» **Exercise**:
What is needed is an exact copy of the line that contains "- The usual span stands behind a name" and of all later lines to the end of the records below, with no other lines.

*** Block opens ***

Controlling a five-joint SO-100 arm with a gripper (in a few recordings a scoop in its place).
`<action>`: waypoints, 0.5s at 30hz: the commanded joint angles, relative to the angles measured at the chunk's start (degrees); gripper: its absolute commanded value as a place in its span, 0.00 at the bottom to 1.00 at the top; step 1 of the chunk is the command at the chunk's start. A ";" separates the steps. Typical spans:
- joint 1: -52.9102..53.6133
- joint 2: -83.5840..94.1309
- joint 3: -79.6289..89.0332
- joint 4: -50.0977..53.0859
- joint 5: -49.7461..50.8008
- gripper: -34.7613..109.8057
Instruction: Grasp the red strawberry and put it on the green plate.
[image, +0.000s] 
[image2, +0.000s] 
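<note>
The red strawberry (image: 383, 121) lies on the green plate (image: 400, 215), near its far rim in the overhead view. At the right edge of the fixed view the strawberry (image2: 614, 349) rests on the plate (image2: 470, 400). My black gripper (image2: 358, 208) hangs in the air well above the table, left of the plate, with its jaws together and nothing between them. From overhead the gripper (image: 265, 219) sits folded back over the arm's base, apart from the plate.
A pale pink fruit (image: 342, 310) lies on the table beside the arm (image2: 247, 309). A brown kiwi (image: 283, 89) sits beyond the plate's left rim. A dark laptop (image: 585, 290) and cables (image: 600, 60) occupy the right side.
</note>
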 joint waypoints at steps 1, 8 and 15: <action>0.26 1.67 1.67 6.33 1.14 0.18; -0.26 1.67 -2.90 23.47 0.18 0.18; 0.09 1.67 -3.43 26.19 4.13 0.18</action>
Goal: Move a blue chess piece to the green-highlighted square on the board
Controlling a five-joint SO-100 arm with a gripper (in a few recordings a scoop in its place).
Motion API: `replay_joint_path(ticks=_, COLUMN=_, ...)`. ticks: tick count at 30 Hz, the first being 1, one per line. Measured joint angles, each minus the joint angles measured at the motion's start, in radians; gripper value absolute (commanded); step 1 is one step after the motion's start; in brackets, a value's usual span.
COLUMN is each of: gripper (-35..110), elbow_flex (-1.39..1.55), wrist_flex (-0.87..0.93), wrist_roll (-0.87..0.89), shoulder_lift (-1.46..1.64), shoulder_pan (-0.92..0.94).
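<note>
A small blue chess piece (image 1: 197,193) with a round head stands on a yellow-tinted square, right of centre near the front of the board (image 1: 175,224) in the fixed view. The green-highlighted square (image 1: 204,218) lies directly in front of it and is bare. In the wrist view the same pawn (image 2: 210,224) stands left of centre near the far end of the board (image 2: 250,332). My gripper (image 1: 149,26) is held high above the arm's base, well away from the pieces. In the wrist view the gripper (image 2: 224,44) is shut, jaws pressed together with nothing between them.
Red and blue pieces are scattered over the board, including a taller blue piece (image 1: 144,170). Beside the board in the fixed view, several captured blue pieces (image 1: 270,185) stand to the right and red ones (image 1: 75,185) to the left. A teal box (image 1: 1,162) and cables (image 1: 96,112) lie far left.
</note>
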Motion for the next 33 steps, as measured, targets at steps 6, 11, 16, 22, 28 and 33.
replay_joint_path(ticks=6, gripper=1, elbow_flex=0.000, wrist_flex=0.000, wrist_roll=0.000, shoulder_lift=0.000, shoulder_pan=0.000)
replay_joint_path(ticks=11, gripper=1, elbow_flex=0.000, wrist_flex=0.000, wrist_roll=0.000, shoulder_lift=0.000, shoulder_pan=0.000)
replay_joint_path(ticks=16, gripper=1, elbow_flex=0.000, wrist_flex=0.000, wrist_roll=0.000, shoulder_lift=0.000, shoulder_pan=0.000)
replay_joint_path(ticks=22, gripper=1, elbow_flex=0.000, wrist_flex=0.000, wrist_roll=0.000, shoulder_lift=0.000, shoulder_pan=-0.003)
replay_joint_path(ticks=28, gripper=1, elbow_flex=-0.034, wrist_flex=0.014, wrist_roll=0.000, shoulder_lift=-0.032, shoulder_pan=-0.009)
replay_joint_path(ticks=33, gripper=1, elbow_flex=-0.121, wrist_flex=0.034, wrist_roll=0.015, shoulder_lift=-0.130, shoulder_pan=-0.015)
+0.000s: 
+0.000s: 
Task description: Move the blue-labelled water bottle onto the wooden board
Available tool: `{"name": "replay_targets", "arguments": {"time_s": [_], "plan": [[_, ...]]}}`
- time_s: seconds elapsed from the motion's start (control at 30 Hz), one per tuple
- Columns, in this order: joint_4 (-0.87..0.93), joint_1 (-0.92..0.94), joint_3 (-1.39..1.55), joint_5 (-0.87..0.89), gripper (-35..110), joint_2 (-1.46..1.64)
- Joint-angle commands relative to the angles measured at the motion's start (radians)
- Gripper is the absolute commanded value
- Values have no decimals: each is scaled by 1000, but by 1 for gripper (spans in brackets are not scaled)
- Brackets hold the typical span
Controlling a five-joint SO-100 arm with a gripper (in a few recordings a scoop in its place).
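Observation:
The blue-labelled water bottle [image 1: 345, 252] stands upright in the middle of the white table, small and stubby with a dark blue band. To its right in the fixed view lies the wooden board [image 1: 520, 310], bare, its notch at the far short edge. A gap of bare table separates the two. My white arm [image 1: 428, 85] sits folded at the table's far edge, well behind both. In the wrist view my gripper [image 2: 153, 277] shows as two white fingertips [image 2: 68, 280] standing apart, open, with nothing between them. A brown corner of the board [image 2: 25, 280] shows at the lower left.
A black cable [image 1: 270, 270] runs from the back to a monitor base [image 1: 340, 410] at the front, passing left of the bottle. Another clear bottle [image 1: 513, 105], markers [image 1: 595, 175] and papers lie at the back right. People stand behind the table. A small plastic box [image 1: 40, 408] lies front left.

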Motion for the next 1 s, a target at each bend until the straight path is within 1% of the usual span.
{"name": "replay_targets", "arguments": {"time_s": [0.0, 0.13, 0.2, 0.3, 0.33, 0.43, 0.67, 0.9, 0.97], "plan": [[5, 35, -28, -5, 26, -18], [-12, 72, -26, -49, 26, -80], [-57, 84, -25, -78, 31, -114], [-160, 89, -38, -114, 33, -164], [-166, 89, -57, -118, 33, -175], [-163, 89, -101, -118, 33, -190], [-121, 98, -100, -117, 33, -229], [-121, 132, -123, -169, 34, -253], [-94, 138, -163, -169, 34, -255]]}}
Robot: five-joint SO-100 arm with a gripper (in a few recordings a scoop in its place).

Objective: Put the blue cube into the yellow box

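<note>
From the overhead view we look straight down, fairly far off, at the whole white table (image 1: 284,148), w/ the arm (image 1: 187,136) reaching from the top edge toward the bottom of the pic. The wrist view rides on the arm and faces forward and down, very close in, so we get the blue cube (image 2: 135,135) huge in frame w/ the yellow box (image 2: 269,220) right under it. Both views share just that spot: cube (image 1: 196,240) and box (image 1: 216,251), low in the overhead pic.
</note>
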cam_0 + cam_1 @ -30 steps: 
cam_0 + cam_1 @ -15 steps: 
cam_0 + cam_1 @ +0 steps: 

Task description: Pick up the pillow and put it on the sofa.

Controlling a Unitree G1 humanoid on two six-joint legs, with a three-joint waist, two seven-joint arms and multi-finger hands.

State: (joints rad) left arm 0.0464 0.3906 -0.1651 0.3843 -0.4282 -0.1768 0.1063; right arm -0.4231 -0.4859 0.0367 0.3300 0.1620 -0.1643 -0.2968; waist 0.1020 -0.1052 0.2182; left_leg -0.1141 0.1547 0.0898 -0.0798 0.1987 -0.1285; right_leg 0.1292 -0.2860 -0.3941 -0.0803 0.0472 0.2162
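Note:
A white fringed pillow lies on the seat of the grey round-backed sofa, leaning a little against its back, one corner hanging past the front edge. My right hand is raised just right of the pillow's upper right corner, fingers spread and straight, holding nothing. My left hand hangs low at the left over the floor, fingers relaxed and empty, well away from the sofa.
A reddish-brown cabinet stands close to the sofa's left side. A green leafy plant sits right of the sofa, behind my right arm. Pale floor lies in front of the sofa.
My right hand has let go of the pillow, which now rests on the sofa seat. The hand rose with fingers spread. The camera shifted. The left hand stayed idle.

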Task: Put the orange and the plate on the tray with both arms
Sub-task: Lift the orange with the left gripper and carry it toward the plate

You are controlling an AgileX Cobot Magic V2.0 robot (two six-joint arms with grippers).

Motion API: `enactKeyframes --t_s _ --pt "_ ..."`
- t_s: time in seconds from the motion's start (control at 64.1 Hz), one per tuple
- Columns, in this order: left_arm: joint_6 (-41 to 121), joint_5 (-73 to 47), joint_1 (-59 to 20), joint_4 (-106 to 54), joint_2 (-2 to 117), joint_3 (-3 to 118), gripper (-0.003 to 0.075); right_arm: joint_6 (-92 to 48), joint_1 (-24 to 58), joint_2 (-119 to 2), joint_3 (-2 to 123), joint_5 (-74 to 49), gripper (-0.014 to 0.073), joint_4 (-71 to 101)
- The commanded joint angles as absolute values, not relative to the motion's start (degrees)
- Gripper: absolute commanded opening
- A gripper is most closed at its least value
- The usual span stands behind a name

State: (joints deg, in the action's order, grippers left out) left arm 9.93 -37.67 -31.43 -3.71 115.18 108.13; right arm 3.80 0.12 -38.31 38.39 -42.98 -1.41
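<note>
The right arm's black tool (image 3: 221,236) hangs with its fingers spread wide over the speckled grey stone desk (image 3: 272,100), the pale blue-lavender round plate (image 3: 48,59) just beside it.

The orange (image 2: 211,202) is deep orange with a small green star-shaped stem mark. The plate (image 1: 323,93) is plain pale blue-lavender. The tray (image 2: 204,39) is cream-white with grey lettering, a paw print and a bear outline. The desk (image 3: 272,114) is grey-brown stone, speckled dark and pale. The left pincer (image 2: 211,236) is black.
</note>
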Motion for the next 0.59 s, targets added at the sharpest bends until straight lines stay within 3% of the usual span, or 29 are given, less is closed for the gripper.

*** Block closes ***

» **Problem solution**:
- The usual span stands behind a name

State: (joints deg, in the action's order, grippers left out) left arm 9.93 -37.67 -31.43 -3.71 115.18 108.13; right arm 3.80 0.12 -38.31 38.39 -42.98 -1.41
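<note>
The right arm's black tool (image 3: 221,236) hangs with its fingers spread wide over the speckled grey stone desk (image 3: 272,100), the pale blue-lavender round plate (image 3: 48,59) just beside it.

The orange (image 2: 211,202) is deep orange with a small green star-shaped stem mark. The plate (image 1: 323,93) is plain pale blue-lavender. The tray (image 2: 204,39) is cream-white with grey lettering, a paw print and a bear outline. The desk (image 3: 272,114) is grey-brown stone, speckled dark and pale. The left pincer (image 2: 211,236) is black.
</note>
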Motion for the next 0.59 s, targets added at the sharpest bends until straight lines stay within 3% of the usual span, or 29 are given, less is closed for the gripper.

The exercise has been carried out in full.